INSTRUCTIONS TO FOLLOW: Set down exactly the lines of the records from the top to the line containing "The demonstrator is"; include both.

DATASET RECORDS:
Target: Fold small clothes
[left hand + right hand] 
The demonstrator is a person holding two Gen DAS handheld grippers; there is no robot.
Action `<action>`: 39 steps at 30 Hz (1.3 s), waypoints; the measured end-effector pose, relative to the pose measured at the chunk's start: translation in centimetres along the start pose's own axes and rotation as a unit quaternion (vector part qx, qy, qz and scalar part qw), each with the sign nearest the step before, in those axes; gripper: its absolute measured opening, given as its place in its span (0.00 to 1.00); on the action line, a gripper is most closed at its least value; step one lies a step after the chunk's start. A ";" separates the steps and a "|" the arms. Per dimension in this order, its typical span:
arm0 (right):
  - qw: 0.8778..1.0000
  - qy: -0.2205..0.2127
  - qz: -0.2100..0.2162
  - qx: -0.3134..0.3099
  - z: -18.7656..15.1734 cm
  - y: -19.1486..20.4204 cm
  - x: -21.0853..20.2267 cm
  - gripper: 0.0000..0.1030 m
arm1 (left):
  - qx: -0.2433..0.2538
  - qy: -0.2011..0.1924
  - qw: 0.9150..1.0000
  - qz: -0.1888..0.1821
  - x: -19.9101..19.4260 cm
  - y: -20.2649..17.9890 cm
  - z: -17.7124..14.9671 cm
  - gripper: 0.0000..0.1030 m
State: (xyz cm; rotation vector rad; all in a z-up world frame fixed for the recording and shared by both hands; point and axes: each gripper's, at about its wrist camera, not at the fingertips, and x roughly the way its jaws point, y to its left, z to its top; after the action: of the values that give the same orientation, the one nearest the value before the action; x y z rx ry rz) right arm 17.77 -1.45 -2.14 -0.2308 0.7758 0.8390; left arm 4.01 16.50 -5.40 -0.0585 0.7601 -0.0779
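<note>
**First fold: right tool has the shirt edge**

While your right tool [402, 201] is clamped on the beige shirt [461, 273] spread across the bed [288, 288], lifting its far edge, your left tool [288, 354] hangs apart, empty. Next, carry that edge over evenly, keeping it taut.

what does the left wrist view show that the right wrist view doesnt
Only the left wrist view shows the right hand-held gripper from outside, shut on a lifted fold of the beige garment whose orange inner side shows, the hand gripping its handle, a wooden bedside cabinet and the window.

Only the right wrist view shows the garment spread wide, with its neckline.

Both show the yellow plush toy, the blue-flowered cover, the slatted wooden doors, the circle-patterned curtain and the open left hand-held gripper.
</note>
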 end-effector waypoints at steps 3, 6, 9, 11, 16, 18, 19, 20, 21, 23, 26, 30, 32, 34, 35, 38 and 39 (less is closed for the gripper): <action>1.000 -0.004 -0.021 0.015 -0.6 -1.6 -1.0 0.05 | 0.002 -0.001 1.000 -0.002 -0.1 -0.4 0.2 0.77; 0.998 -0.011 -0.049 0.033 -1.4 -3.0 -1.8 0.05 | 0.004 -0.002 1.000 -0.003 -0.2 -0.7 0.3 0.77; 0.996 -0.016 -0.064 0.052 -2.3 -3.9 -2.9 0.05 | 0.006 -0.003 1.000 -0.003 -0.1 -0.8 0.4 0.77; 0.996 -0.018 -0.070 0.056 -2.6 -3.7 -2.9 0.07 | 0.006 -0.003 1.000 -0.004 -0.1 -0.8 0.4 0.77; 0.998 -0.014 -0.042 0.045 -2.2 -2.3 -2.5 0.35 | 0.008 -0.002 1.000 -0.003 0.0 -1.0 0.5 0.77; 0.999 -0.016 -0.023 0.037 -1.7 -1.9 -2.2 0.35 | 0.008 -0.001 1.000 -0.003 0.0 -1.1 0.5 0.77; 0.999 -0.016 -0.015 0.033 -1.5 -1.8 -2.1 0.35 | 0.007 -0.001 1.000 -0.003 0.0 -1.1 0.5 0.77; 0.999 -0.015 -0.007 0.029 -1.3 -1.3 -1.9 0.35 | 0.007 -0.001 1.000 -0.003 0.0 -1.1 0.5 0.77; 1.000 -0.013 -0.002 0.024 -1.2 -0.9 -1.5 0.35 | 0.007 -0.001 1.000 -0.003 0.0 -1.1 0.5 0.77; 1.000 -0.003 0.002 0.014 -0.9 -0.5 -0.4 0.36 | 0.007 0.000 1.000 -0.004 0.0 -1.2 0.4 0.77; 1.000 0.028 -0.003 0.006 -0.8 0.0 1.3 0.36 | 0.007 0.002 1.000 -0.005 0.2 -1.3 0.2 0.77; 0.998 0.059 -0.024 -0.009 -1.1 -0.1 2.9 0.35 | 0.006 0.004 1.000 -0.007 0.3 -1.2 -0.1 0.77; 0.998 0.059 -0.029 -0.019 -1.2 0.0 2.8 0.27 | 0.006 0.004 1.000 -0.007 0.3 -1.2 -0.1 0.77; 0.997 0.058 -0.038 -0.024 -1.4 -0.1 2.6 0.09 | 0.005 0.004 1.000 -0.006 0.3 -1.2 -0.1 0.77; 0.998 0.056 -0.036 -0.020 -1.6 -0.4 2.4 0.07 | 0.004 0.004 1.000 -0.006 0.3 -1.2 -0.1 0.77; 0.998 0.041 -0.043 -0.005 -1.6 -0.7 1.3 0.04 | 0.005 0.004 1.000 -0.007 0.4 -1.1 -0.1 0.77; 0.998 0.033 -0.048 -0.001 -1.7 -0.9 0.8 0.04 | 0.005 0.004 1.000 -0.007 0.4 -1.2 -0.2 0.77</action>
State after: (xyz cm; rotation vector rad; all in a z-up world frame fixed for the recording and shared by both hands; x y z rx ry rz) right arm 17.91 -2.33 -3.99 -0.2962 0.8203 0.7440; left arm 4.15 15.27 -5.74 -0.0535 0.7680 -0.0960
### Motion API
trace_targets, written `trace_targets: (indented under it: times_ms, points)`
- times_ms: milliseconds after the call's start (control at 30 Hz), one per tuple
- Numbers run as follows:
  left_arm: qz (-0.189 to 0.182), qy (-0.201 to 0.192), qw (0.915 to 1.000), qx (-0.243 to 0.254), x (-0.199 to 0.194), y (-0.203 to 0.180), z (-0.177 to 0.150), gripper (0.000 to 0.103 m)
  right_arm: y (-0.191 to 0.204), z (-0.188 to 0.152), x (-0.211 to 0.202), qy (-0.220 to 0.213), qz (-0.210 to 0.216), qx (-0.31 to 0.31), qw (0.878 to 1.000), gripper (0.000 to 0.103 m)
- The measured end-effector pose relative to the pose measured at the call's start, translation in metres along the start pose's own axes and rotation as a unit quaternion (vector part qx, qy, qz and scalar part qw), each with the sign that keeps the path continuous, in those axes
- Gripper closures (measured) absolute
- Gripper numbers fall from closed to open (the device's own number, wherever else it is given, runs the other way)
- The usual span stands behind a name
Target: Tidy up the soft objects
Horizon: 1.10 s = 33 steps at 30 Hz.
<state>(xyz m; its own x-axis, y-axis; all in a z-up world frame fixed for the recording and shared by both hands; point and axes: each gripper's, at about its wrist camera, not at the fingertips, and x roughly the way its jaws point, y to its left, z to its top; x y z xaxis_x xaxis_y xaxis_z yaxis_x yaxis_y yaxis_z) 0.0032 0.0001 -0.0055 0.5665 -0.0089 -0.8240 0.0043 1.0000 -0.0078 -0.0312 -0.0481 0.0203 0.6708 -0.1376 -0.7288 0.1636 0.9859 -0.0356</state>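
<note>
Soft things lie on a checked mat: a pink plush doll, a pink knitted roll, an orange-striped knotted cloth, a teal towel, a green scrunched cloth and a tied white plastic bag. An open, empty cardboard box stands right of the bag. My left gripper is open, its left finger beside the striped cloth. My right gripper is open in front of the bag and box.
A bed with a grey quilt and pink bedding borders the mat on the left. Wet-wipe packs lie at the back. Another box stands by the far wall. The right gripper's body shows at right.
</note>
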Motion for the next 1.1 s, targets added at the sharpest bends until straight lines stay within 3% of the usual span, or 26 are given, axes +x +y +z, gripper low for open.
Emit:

WRITTEN RESPONSE:
Target: Fold small clothes
[left hand + right hand] 
The demonstrator is a person holding two Gen DAS handheld grippers; there is no robot.

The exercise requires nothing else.